What the task asks ->
Copy exactly the lines from the beginning of the data down to and including the line holding "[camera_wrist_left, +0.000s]", without any pictures.
[[ Records supplied open ]]
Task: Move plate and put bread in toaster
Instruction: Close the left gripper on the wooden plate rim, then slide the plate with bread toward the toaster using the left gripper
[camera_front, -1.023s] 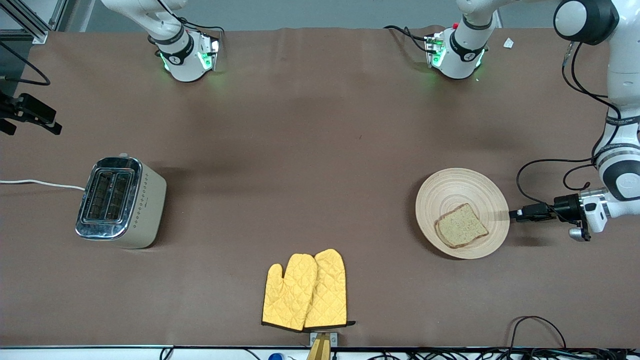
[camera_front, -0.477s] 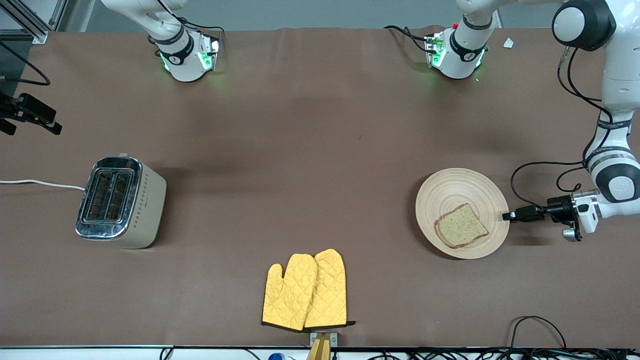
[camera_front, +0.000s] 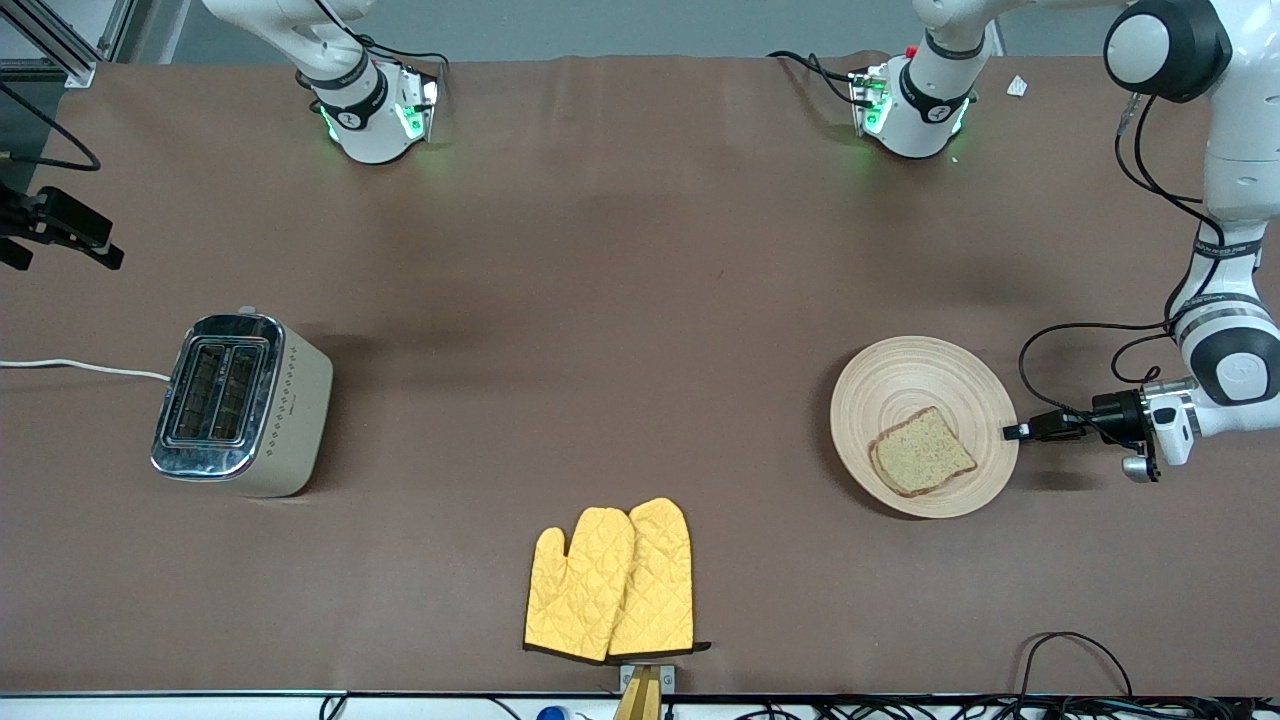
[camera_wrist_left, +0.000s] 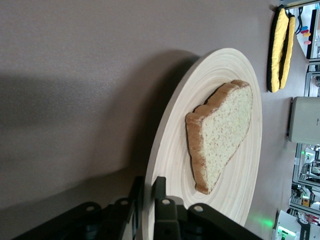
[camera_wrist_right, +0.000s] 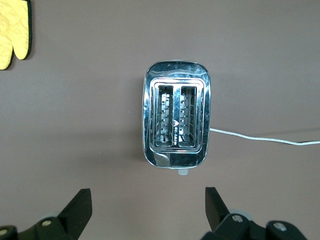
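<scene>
Now the plate (camera_front: 925, 425), far from the toaster (camera_front: 240, 403), is pinched at its rim by the left gripper (camera_front: 1012, 432), so the bread (camera_front: 922, 452) could be tipped off if it is lifted crooked, while the right gripper (camera_wrist_right: 148, 210) is held over the toaster with jaws spread.

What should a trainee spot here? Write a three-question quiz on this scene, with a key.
1. True or false: the bread sits in a slot of the toaster.
2. The left gripper grips: A) the rim of the plate; B) the bread; C) the toaster.
3. Fill in: the right gripper hangs open over the ____.

Key: 1 false, it lies on the plate; 2 A; 3 toaster.
</scene>
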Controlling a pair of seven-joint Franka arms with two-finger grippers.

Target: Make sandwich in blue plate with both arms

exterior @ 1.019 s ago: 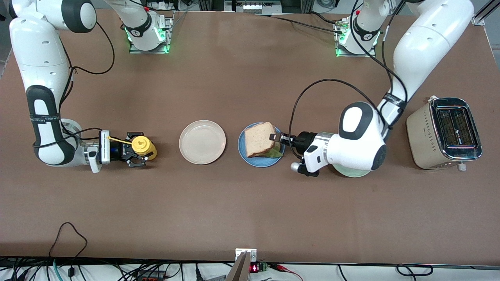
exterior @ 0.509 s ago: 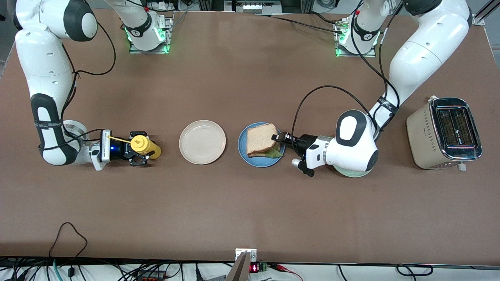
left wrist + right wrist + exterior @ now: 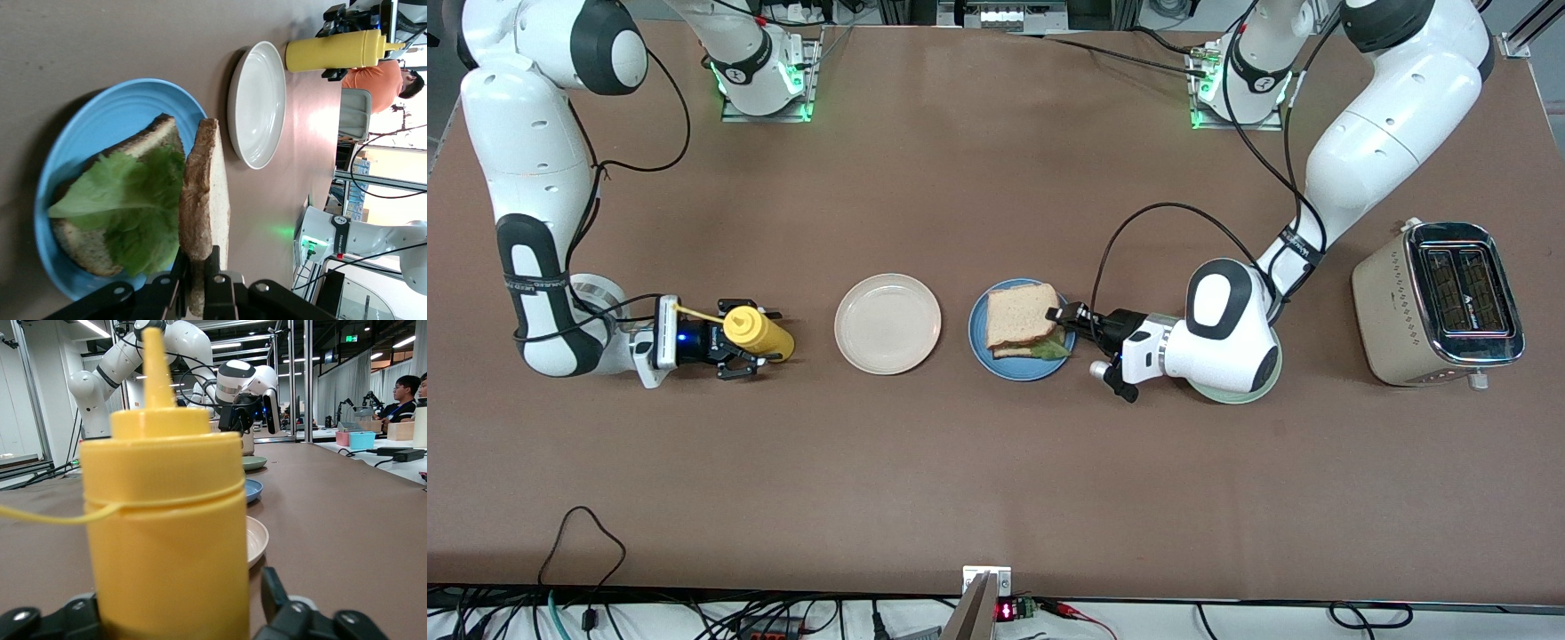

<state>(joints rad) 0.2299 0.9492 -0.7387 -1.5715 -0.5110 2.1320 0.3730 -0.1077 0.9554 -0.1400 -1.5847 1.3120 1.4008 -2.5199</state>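
Top bread slice point(image 3: 207, 193) tilts above lettuce point(image 3: 127, 207) on blue plate point(image 3: 100, 120).

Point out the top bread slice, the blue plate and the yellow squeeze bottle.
top bread slice point(image 3: 1017, 315): front view, middle of its upper face.
blue plate point(image 3: 100, 127): left wrist view, bare inner surface beside the lettuce.
yellow squeeze bottle point(image 3: 167, 540): right wrist view, middle of its body.

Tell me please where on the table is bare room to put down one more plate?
Bare brown table lies nearer the front camera than the row of plates, and between that row and the arm bases. The row is crowded: mustard bottle, cream plate, blue plate, mint plate, toaster.
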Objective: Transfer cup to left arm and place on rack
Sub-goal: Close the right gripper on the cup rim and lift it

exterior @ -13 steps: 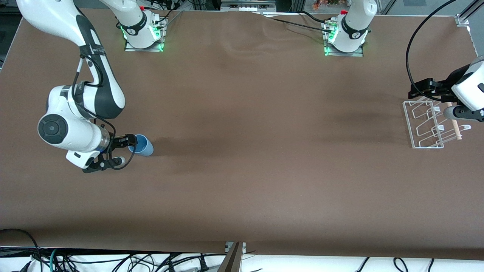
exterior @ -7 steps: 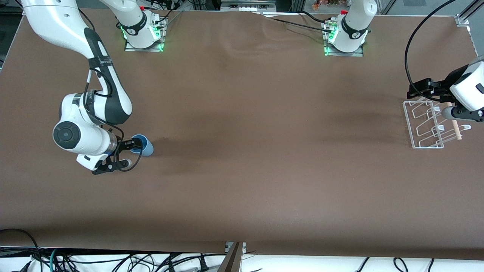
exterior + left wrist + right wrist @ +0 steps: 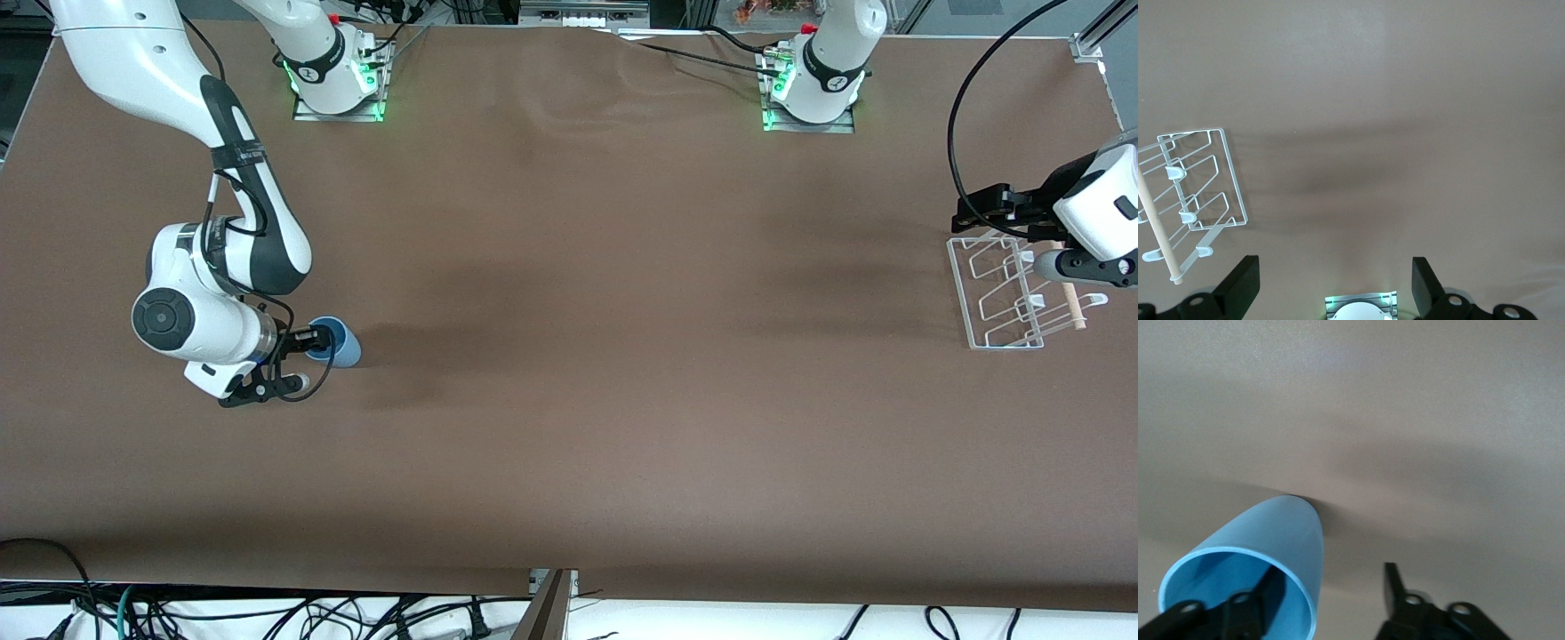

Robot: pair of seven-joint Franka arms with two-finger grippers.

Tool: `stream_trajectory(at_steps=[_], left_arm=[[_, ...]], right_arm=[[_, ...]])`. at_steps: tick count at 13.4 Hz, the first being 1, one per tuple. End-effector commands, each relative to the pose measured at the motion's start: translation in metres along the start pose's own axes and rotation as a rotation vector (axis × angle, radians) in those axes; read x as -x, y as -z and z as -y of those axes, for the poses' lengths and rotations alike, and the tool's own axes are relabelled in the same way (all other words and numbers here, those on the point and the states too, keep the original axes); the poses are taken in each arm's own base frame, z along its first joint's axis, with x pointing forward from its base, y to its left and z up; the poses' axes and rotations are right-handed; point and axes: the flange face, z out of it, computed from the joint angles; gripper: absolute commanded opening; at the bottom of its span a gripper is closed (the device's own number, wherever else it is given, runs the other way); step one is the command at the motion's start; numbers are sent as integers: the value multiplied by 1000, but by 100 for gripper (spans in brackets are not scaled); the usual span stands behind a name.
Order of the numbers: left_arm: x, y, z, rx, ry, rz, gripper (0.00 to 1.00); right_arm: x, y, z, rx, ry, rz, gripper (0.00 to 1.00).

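Your right hand [image 3: 307, 360] sits low at the right arm's end of the worktop [image 3: 569, 427], its fingers spread astride the rim of the cup [image 3: 336, 341] — one finger [image 3: 1248, 607] inside the mouth, the other outside, not yet pinching. The light-blue cup stands on the worktop. At the left arm's end you have the rack [image 3: 1005, 293], its wooden dowel [image 3: 1158, 227] across it. Your left hand [image 3: 1335, 290] hangs over the worktop just beside the rack — fingers spread wide, holding nothing.
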Motion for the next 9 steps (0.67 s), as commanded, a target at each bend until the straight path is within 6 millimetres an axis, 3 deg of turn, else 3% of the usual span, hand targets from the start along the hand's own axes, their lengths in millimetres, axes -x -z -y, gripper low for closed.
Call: stream_trajectory(at_steps=[1,5,7,9], left_arm=[[-2,2,1,22,5,-1,100],[-10,-9,4,27,-42,18,100],[-18,-17,-2,40,-118,25,100],[-22,-22,-5,95,-147,27,100]], right_arm=[[1,-7,2,-57,-29,3,0],[1,2,14,-67,-72,32,0],[-2,25,23,-119,-125,75,0],[-6,57,46,-206,-182,140,0]])
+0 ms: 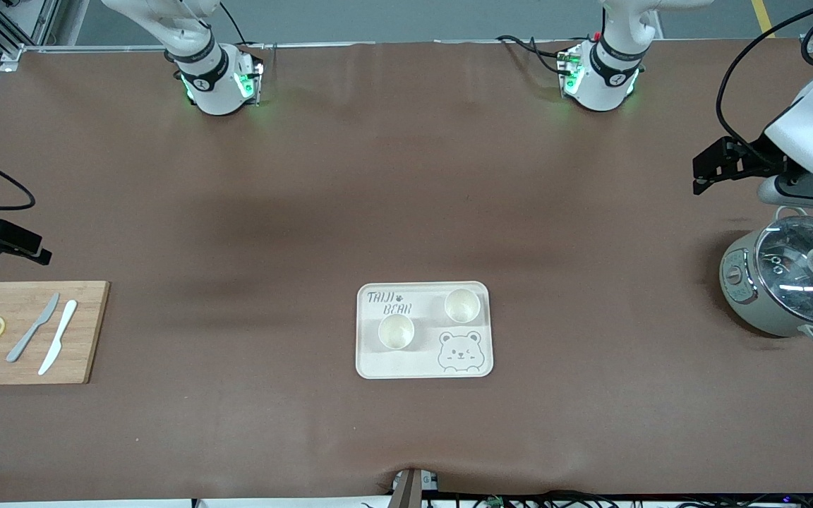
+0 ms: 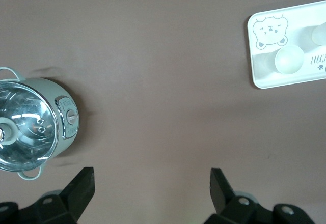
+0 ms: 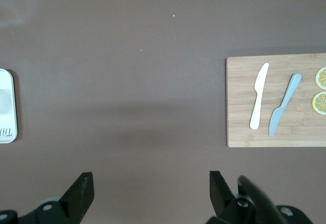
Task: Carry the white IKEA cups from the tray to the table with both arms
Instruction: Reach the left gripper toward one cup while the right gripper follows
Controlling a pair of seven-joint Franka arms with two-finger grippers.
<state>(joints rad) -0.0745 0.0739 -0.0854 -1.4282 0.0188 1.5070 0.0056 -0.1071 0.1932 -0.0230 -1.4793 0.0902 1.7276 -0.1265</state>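
Two cups (image 1: 396,331) (image 1: 461,305): upright on tray (image 1: 371,367), counter (image 1: 406,212) centre; one at 2 o'clock of the other.
Right gripper (image 3: 147,191): fingers apart, empty, over counter beside board (image 1: 89,331).
Left gripper (image 2: 152,188): fingers apart, empty, over counter beside pot (image 1: 787,286).

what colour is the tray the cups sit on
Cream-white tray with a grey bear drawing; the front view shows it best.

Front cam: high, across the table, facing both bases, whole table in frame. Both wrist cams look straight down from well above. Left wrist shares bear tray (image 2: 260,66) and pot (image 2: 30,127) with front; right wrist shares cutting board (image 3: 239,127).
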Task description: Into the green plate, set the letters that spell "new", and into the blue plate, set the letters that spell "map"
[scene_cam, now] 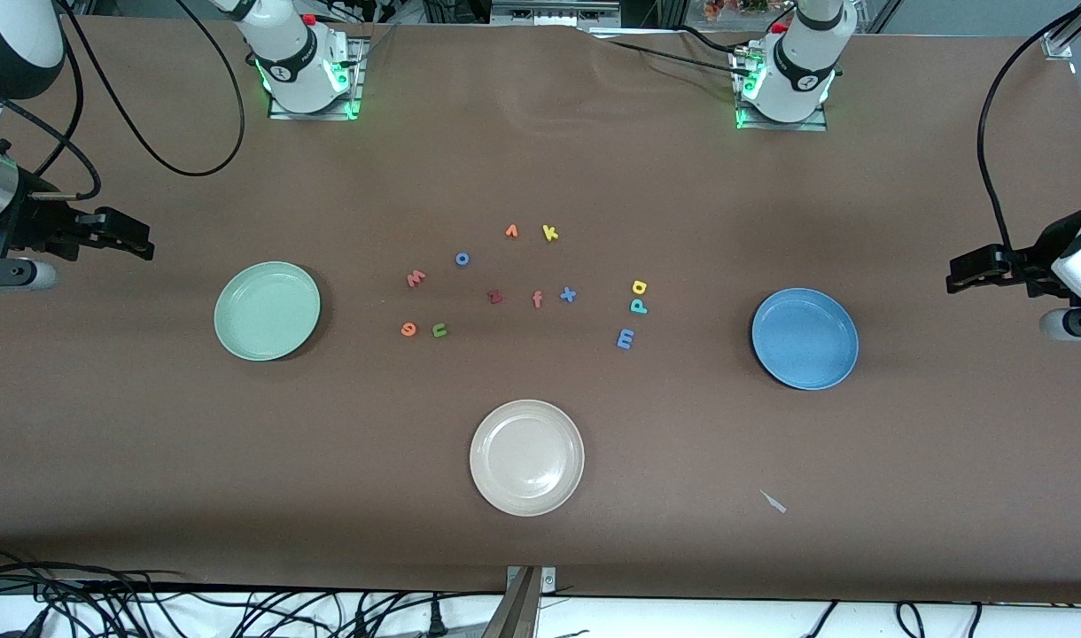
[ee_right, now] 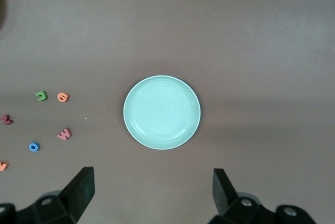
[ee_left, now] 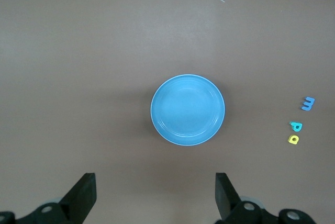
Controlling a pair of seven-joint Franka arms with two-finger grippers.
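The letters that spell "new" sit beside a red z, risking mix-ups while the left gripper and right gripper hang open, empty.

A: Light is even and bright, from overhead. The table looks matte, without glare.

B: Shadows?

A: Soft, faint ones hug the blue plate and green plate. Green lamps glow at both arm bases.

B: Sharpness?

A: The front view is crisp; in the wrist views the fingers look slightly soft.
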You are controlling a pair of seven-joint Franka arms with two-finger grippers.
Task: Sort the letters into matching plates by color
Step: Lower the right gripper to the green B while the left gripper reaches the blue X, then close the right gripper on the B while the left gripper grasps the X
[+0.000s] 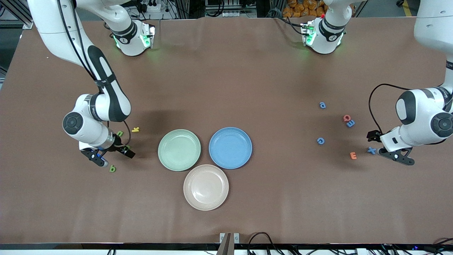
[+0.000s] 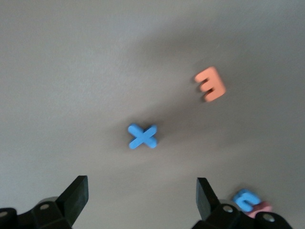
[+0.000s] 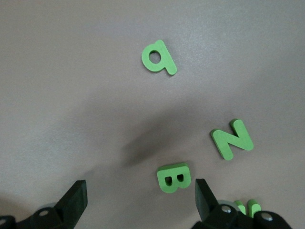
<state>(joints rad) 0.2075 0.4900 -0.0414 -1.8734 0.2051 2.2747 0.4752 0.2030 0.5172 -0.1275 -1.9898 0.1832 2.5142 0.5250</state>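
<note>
A: Where do my tools sit?
B: I see the left tool (image 1: 391, 154) spread wide, empty, over the blue X (image 2: 142, 136) near the orange E (image 2: 210, 84). The right tool (image 1: 113, 156) is spread too, over the green B (image 3: 174, 177).
A: The plates?
B: Mid-counter, touching: green plate (image 1: 179, 149), blue plate (image 1: 230, 147), beige plate (image 1: 206, 187), all bare.

Right gripper (image 3: 138, 200) hangs over the brown desk (image 3: 71, 71), jaws wide apart, nothing between them. Green letters lie flat below: a B (image 3: 174, 178) sits just off one black fingertip (image 3: 204, 195), an N (image 3: 232, 139) near it, a round-bowled q (image 3: 158, 57) well apart from both. A fourth green piece (image 3: 249, 207) peeks out, half hidden by the gripper body.
</note>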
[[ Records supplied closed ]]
Completed task ->
Task: Move plate and put bread in toaster
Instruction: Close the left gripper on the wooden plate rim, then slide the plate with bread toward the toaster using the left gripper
[camera_front, -1.023s] 
[camera_front, -0.477s] 
[camera_front, +0.000s] 
[camera_wrist_left, +0.000s] 

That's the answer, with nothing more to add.